* Task instructions:
Give again, word for word, each line from the top of the listing through the line that holds "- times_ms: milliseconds".

* Data section:
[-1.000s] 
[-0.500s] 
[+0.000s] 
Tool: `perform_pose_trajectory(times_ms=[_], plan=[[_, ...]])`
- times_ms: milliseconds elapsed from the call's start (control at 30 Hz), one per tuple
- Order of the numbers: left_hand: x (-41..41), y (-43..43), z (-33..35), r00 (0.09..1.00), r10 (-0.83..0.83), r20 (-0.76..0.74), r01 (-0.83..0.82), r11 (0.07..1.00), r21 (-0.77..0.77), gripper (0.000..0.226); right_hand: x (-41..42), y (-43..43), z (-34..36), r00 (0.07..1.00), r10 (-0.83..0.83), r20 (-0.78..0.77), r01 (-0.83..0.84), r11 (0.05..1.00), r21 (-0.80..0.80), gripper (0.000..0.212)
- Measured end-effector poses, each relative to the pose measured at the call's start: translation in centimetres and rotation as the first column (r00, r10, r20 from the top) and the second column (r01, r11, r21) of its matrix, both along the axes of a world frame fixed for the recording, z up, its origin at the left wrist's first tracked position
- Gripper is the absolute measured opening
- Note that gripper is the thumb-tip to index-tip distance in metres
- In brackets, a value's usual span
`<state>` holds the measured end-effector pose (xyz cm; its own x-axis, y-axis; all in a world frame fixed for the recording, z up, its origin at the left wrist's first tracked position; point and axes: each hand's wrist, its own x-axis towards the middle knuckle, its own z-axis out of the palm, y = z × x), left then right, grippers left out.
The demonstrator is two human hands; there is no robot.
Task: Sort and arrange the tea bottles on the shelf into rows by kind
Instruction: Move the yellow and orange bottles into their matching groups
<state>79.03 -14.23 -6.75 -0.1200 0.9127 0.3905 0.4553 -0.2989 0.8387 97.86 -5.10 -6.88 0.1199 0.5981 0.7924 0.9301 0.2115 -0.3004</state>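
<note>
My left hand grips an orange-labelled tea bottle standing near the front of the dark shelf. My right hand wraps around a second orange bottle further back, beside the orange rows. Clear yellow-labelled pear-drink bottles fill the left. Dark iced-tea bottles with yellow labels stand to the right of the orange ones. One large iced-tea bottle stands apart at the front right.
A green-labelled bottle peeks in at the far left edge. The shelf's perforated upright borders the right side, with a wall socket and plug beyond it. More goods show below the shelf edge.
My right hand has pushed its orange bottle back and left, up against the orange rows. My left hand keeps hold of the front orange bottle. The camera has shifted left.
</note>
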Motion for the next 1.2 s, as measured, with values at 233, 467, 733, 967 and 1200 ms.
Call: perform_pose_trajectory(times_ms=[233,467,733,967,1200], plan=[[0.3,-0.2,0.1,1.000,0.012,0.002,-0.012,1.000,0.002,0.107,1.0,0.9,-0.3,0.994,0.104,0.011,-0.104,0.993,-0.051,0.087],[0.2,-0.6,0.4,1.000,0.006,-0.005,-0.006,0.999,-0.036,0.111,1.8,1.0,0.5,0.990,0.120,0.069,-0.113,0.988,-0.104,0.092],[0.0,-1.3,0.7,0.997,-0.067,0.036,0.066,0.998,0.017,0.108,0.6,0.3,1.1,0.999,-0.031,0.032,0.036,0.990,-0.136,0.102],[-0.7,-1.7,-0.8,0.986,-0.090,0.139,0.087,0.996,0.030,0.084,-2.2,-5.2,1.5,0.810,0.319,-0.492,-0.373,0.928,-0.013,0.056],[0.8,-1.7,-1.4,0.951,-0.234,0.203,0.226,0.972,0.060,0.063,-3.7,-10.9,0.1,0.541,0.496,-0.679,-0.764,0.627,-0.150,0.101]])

* The completed task:
[-1.000s] 
[-0.500s] 
[+0.000s] 
Tool: `perform_pose_trajectory(times_ms=[_], plan=[[_, ...]])`
- times_ms: milliseconds elapsed from the call's start (control at 30 Hz), one per tuple

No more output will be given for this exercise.